MPMG acusa síndica e gerente de crimes contra o patrimônio cultural por falta de manutenção no JK; especialista em direito condominial esclarece possíveis punições e consequências

Edifício JK em Belo Horizonte tem cerca mil pessoas

A síndica Maria Lima das Graças, que está há mais de 40 anos à frente da administração do Edifício JK, no Barro Preto, região Centro-Sul de Belo Horizonte, pode ser afastada do cargo, a depender do resultado da audiência de instrução marcada para o dia 7 de outubro.

Ela e o gerente administrativo, Manoel Gonçalves de Freitas Neto, foram denunciados em dezembro de 2024 pelo Ministério Público de Minas Gerais (MPMG) por crimes contra o patrimônio cultural. A acusação aponta falta de manutenção nos prédios tombados que compõem o conjunto projetado por Oscar Niemeyer.

Mas, afinal: se a síndica sair, quem assume? Quais são os próximos passos do processo? E quem paga a conta da reparação? Para esclarecer essas questões, a Itatiaia ouviu a advogada Anna Cristina e Souza, especialista em direito condominial.

O que é audiência de instrução

A audiência de instrução é uma fase do processo judicial em que o juiz reúne as partes para ouvir testemunhas de acusação e defesa, interrogar o réu e analisar provas documentais ou periciais apresentadas.

Nesse momento, também podem ser feitos esclarecimentos e perguntas pelo Ministério Público e pela defesa. O objetivo é reunir elementos suficientes para que o magistrado forme sua convicção sobre os fatos e possa, ao final, dar a sentença.

Caso ela seja afastada, quem assume

No dia 18 de dezembro, a Justiça negou o pedido do MPMG para afastar de imediato Maria Lima e Manoel Gonçalves dos cargos por 120 dias. A juíza entendeu que não havia urgência ou risco iminente que justificassem a medida, mas ressaltou que o pedido poderia ser reavaliado ao longo do processo. Onze meses depois, a sessão ocorrerá.

“O juiz tem poder de afastar a síndica, mas o MP não pediu isso de forma definitiva, apenas o afastamento temporário”, explicou. “Após a audiência, o magistrado pode decidir pelo afastamento de Maria Lima e de Manoel, conforme solicitado pelo MP. Pelas alegações apresentadas, a administração da síndica não seria compatível com a sindicatura, mesmo após tantos anos no cargo.”

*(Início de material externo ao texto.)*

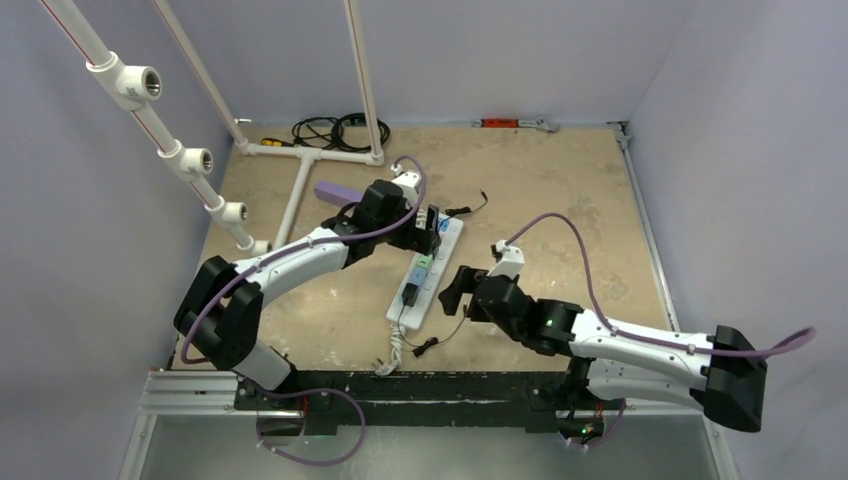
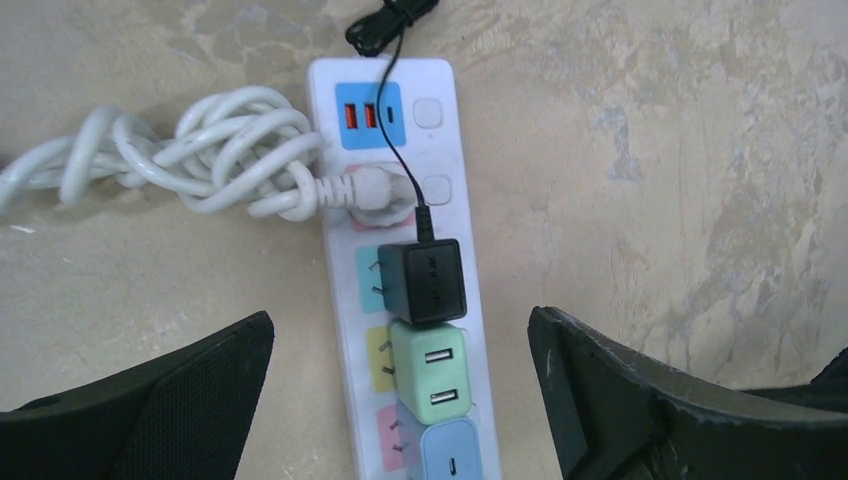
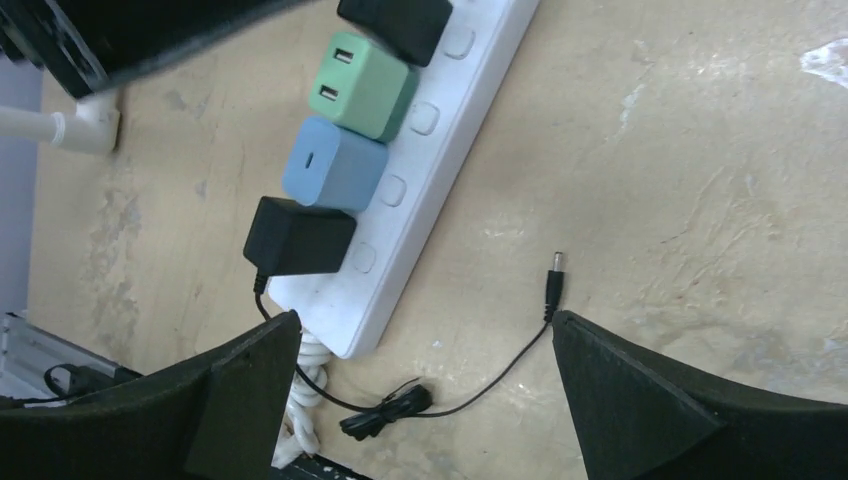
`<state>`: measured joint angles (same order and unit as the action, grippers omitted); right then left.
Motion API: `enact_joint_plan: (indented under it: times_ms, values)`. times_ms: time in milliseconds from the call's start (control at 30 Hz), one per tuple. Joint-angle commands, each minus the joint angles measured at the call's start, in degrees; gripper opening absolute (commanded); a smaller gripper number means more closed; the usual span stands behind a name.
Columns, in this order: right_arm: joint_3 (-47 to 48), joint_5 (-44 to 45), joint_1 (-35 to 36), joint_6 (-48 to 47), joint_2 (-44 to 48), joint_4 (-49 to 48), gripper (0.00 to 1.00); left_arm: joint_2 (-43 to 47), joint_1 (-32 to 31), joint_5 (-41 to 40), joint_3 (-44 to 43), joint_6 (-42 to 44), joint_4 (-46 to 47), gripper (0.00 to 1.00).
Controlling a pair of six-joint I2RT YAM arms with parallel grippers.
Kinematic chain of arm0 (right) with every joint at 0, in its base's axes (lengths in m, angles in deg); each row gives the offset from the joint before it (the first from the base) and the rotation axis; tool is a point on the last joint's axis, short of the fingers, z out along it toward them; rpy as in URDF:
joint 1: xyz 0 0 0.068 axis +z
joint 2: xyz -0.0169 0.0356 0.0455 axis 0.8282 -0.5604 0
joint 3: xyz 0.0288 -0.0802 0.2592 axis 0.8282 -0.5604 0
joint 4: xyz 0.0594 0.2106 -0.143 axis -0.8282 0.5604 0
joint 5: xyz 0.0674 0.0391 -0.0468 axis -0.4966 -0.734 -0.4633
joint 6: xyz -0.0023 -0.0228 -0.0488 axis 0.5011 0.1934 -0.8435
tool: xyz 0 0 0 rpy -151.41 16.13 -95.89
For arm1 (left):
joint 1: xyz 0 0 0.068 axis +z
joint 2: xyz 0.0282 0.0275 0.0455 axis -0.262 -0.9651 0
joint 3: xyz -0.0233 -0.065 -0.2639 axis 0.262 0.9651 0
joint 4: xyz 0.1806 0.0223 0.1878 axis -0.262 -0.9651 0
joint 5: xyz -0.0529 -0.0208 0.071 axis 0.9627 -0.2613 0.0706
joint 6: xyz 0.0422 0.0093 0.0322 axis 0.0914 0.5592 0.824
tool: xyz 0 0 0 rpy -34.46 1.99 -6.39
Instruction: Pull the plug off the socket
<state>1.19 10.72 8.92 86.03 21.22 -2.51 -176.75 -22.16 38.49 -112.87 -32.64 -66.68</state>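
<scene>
The socket is a long white strip lying slantwise mid-table, with coloured outlet faces. Several plugs sit in a row on it: a black plug with a thin cord, a green USB charger, a blue charger and a black adapter at the near end. I cannot tell whether that adapter is seated. My left gripper hangs open above the strip's far half, its fingers straddling the green charger. My right gripper is open beside the socket's near end, holding nothing.
A bundled white cord lies beside the strip. The adapter's thin black cable and barrel jack trail on the table under my right gripper. A purple box, a white pipe frame and coiled black cable sit at the back left.
</scene>
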Motion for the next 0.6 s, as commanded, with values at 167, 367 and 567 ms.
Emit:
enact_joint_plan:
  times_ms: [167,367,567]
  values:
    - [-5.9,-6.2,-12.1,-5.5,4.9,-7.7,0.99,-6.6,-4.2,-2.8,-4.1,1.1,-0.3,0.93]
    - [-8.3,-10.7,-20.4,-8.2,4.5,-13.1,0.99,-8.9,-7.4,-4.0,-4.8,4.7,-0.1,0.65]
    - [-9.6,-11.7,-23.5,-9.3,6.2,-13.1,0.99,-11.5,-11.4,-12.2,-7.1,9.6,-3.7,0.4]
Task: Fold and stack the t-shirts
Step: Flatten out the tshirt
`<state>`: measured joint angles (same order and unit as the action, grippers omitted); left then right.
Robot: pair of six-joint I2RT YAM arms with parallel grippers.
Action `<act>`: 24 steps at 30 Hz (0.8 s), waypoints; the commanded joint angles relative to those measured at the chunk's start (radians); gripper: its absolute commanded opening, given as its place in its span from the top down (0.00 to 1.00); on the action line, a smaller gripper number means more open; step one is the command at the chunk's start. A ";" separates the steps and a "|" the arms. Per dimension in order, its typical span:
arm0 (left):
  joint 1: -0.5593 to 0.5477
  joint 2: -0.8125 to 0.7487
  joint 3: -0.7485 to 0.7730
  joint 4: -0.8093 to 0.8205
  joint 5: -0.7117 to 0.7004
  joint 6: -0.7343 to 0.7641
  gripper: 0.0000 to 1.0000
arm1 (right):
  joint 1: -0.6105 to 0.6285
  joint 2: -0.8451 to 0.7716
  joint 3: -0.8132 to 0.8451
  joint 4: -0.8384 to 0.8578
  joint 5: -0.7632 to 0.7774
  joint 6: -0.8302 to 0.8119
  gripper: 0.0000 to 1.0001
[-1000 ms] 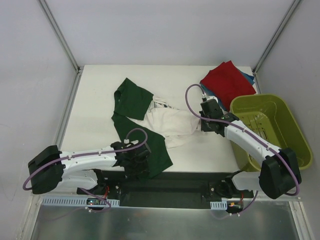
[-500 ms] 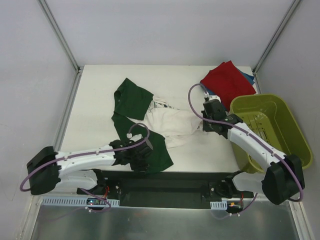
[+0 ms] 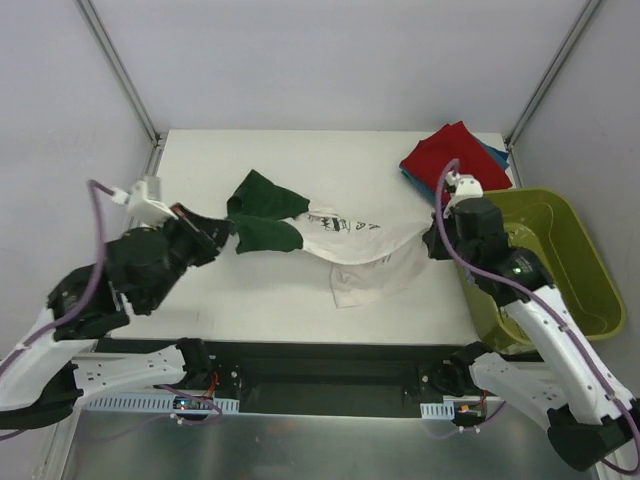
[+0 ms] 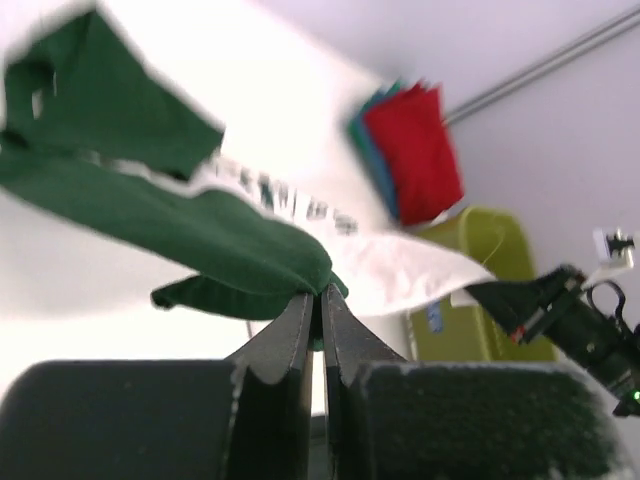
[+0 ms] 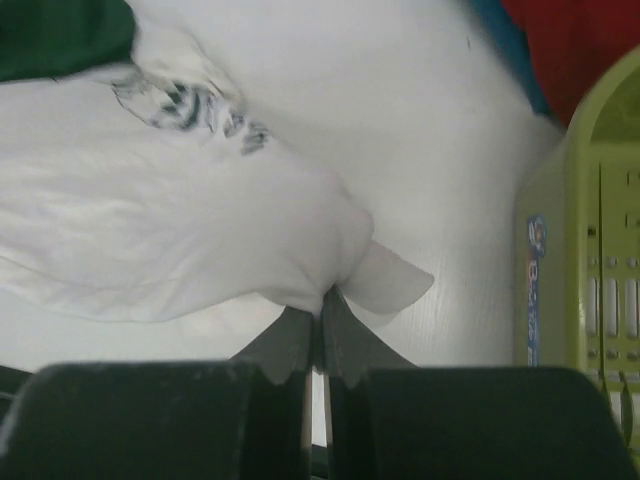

Caso o afastamento seja decretado, o MP pede a nomeação de um síndico judicial, que seria escolhido pelo próprio juiz. “Depois da audiência, o juiz dará a sentença, mas o processo é longo. Há muitas etapas e recursos possíveis até que a decisão final seja prolatada”, detalhou a advogada.

Penas e multa

A advogada lembra que, em caso de condenação, a legislação prevê punições estabelecidas na Lei 9.605/98 (artigos 21 a 24), como:

  • Multa penal, que pode ter valores elevados;
  • Prestação de serviços à comunidade, como custeio de projetos culturais, restauração de áreas afetadas ou contribuição a entidades;
  • Obrigação de reparar o dano ao patrimônio cultural.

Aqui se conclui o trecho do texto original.